Data is Cheap, Information is Expensive

Thomas Hazel


In this age of information, to say that the volume of data is exploding is a stark understatement. This big bang of big data is estimated to grow from 33 zettabytes in 2018 to 175 zettabytes by 2025, according to a recent IDC and Seagate report.  Why? It’s simple: The abilities to generate data via cheap compute and save it via cheap storage are directly proportional. That’s why, as it has become popular to say, “data is the new oil” that, when refined, fuels today’s information economy.

Any business not partaking in this data revolution, let alone fully immersing themselves in it, is at a severe disadvantage.
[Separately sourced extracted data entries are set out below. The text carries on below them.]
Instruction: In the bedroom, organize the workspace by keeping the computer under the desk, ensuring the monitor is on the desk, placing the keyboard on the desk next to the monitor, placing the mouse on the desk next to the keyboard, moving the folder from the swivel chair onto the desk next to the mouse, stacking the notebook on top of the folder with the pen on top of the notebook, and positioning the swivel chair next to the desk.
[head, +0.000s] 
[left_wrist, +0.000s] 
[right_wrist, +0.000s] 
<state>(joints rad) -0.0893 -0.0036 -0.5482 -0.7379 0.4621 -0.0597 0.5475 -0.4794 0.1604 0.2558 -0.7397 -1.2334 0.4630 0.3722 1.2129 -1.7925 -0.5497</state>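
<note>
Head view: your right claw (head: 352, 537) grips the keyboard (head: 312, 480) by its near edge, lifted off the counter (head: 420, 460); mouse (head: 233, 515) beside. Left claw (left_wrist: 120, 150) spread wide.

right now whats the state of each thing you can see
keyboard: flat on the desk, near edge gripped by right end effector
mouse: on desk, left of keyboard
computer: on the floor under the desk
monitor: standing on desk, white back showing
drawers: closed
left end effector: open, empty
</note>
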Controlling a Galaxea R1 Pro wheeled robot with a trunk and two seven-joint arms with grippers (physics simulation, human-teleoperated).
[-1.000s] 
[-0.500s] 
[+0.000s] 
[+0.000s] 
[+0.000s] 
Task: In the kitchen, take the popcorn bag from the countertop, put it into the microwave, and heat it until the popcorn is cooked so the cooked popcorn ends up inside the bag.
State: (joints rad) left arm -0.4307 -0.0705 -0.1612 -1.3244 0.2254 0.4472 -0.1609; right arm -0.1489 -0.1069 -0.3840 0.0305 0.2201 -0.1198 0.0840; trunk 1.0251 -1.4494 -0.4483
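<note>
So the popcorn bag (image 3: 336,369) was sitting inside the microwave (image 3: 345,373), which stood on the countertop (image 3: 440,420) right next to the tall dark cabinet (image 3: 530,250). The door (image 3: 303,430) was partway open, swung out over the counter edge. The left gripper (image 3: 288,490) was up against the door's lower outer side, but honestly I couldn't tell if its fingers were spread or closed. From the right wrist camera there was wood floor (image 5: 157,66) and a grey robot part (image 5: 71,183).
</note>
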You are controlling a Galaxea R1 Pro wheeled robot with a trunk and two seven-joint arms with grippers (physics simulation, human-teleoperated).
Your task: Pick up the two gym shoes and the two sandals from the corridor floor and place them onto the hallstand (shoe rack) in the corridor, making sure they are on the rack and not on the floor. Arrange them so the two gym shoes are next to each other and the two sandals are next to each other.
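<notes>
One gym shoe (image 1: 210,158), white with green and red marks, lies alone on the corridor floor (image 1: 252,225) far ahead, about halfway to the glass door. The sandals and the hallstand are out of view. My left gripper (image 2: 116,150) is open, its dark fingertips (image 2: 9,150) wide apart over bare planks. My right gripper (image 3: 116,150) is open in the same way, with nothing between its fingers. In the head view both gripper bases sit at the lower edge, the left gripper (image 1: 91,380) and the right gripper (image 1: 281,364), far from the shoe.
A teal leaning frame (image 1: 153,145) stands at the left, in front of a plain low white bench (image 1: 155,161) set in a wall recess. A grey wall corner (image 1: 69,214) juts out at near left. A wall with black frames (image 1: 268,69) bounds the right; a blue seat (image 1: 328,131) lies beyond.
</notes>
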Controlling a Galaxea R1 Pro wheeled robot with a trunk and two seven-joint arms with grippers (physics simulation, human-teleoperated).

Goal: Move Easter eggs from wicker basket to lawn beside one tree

But doing so in a way that enhances business is much easier said than done.

The Issue

With the advent of the Internet, cloud, and all things connected, data has become the lifeblood of companies’ external communications, internal operations, and overall business value. These veins of data stream throughout a company. Each intersection can change and/or add to this flow of data. And to keep everything running smoothly, data is stored and analyzed to promote the good health and growth of the business.

However, it is not easy to take advantage of this deluge of business data. The issue is not in the ability to create mountains of data, or to stockpile it. The problem is in transforming raw data into valuable information. Data becomes information when questions can be asked of it and decisions and/or insights can be derived from it. And here lies the dilemma: the more there is, the harder and more expensive it is to refine/structure for quick/intelligent access.

The Reason

But why is this? What makes it so complicated and expensive? The reasoning, again, is simple.

(Who is Danny/Shutterstock)

It is by far (think magnitudes) cheaper to generate and store data then it is to transform it into actionable information. The refining/structuring of data involves much more compute than it takes to generate. As data increases in volume, variety, and velocity (3Vs of Big Data) so does the amount of processing it requires. And often, producing quick/intelligent access involves even more storage than the original data source.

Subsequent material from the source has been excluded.